The Russian forces are radically changing the tactics of deploying their unmanned aerial vehicles (UAVs), introducing mesh network technology to create aerial transmission chains. This innovation allows drones to act as signal repeaters for each other, massively extending the range of manual remote control deep into Ukrainian territory.
Raising the alarm is Serhii "Flash" Beskrestnov, a military communications expert and advisor to the Ukrainian Ministry of Defense, who describes a scenario where traditional jamming systems risk losing effectiveness.
How the Russian Transmission Chain Works
The mesh technology enables drones like the well-known Shahed (Iranian-made but assembled in Russia) and the more recent Gerbera to communicate with each other mid-air via dedicated radio modems, overcoming the physical limits imposed by the Earth's curvature.
The system architecture is structured on three levels:
- Long-range ground antennas: Positioned on heights or pylons in Russian territory, they can transmit a signal up to 220 kilometers away.
- Relay drones: To maintain the line of sight with ground antennas and avoid the obstacle of the Earth's curvature, some drones fly at high altitudes (up to 2,200 meters). These UAVs do not strike directly but bounce the signal to attack drones.
- Attack drones: They receive commands sent by the relays and descend to strike the target.
"This transmission chain can theoretically be very long," explains Beskrestnov, "however, practice shows that as the number of nodes increases, data speed decreases and latency increases. For this reason, the enemy almost never uses more than 2 or 3 relay drones at a time."
The Expansion of the Danger Zone
Thanks to this satellite-independent system, the operational area where Russia can manually guide drones has expanded significantly, reaching much deeper than in the past:
- From the north to Kyiv.
- From the west to Poltava.
- From the south covering Dnipro, Kryvyi Rih, Odessa, and Mykolaiv.
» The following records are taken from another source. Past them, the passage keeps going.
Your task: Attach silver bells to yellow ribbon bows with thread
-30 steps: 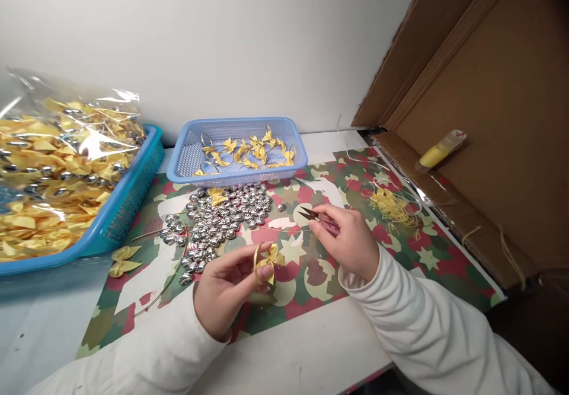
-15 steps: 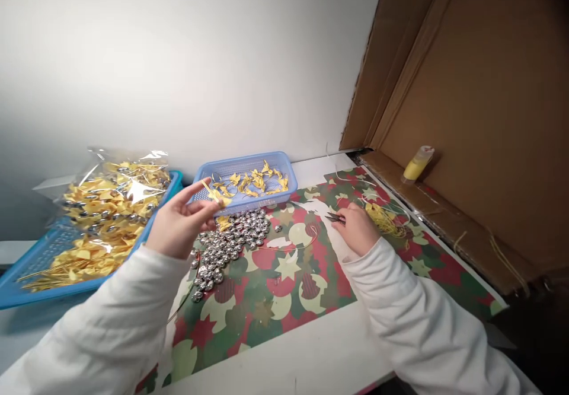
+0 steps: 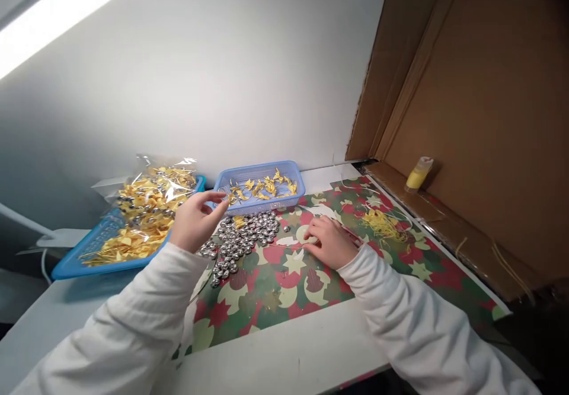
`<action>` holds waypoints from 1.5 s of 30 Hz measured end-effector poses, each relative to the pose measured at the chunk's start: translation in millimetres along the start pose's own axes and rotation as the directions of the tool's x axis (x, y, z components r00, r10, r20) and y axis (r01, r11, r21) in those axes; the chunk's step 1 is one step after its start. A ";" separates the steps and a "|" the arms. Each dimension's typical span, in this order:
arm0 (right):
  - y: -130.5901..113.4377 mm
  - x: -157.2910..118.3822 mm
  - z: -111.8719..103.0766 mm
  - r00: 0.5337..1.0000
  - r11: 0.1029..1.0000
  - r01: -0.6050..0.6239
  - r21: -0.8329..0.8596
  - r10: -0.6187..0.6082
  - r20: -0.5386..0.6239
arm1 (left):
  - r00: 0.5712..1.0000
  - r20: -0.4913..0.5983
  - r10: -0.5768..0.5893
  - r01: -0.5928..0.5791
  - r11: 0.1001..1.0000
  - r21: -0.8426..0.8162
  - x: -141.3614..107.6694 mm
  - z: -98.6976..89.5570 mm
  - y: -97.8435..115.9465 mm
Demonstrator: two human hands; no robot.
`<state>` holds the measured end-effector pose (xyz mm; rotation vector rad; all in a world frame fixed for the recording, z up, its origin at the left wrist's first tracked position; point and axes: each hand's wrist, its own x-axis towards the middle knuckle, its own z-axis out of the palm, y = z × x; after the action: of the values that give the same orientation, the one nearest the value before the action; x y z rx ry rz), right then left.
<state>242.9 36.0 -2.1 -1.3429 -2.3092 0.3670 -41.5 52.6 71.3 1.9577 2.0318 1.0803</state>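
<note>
At the near left corner of the small blue basket (image 3: 267,207), my left hand (image 3: 198,222) has thumb and forefinger close together. A bit of yellow ribbon (image 3: 230,200) shows at their tips, though its edges blend with the basket's contents. My right hand (image 3: 331,242) is low over the patterned sheet (image 3: 275,300), fingers curled. Its thumb and forefinger meet the end of a thin pale cord (image 3: 287,246). Dark, reddish handles (image 3: 350,233) show partly behind that hand; whether it touches them I cannot tell. Silver bells (image 3: 249,235) lie heaped between the hands.
To the left, a larger blue basket (image 3: 73,264) carries yellow ribbon pieces and a filled clear bag (image 3: 155,190). Yellow cord scraps (image 3: 384,226) lie on the right. A yellow-filled bottle (image 3: 418,174) stands on a ledge beside the cardboard wall (image 3: 480,116).
My right hand has moved left and down to the cord; the dark pointed tool no longer projects from its fingers. My left fingertips have drawn closer together. The view has shifted.
</note>
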 end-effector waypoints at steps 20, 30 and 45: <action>-51.8 30.5 28.6 0.995 0.965 0.041 0.261 -0.064 0.080 | 0.924 0.382 0.008 0.210 0.825 -0.525 -106.4 41.4 12.6; -57.8 25.1 38.0 0.992 0.732 0.035 0.681 0.057 -0.112 | 0.960 0.277 0.043 0.210 0.545 -0.812 -102.6 78.6 33.2; -33.1 20.8 51.8 0.937 0.729 0.290 0.620 -0.085 -0.338 | 0.910 0.293 0.294 0.028 0.662 -0.749 -91.7 93.5 1.7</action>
<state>183.3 37.4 -27.6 -0.7270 -1.7772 0.7820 24.9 6.4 -31.6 1.6834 0.9828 1.1641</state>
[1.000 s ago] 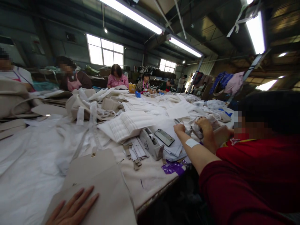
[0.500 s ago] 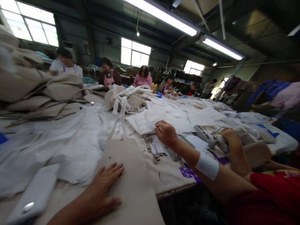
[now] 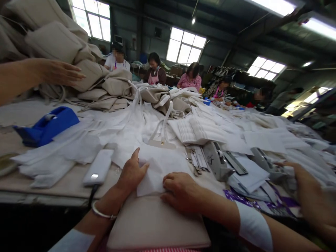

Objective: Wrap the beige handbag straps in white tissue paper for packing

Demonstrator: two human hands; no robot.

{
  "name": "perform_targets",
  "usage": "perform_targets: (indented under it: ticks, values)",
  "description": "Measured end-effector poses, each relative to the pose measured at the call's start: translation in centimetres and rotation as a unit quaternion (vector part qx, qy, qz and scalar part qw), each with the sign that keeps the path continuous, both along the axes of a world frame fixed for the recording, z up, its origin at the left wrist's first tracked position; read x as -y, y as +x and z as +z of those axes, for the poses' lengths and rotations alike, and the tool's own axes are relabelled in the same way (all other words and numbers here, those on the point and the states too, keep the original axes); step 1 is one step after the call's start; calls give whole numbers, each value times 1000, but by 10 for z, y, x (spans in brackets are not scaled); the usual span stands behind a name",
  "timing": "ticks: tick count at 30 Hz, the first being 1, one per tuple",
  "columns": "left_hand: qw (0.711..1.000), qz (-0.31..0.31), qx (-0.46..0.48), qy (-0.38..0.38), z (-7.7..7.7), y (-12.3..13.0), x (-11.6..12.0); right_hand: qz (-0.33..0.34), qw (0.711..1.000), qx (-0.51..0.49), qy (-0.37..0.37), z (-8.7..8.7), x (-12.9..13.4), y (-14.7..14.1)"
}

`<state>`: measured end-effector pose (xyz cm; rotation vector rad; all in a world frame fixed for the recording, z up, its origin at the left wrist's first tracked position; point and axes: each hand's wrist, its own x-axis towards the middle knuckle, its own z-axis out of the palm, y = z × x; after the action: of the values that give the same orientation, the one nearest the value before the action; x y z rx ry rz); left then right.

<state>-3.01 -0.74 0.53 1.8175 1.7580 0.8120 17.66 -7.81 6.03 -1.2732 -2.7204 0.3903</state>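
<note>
A beige bag (image 3: 157,224) lies in front of me, its near end over the table edge. Its far end shows a small gold fitting and a pale strap (image 3: 165,122). A thin white sheet (image 3: 168,161) covers the middle of the bag, creased between my hands. My left hand (image 3: 132,171), with a silver bangle at the wrist, rests on the sheet's left side, thumb and forefinger apart. The curled fingers of my right hand (image 3: 181,190) grip the sheet's near right edge. White bands wrap both forearms.
A white power bank (image 3: 99,167) and a blue tape dispenser (image 3: 49,126) lie left. Grey tape dispensers (image 3: 216,161) and white sheet stacks (image 3: 199,129) stand right. Beige bags (image 3: 55,43) pile up behind. A co-worker's hand (image 3: 61,72) reaches in left, another's arm (image 3: 312,192) right.
My right hand has come back from the sheet stack, and a white sheet now lies over the bag. My left hand has shifted from the bare bag onto the sheet. The view has turned left.
</note>
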Motion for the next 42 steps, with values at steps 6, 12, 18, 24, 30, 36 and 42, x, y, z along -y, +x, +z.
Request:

Attack Tactics and the Failure of Traditional Electronic Warfare (EW)
Beyond the range, the Russians have refined penetration tactics. During the final phase of the attack, the Shahed tend to fly in close proximity to each other. This grouping is not random: it serves to generate a much stronger and more concentrated overall radio signal, extremely difficult to disrupt by local jamming systems.
The main problem for Ukrainian defense lies in the very nature of the countermeasure. Most Ukrainian electronic warfare (EW) systems are designed to suppress satellite navigation (GPS/GLONASS).
However, if the drone is manually piloted by a remote operator who navigates using the camera and onboard instrumentation of the vehicle (thanks to the mesh network), the GPS blackout becomes completely ineffective. Behind this infrastructure is a massive industrial and human component: a team from the Russian special economic zone of Alabuga, which alone counts about 40 experienced pilots dedicated to these operations.
The Response: Ukrainian Interceptor Drones with Japanese Support
While Ukraine studies electronic countermeasures to break the mesh networks, the defense sector is moving on the kinetic plane. The partnership between the Ukrainian tech industry and international investors is accelerating the production of hardware solutions for short-range air defense.
The Japanese aerospace company Terra Drone has announced a massive increase in the production of Ukrainian-designed interceptor drones, the models Terra A1 and Terra A2, locally assembled by the Ukrainian company Amazing Drones.
The goal of this synergy is not only to meet the current frontline requirements but also to finance and develop the next generation of jet-propelled interceptor systems, weapons that will be crucial to hunt down the new fast variants of Russian UAVs directly in the skies of inland Ukraine.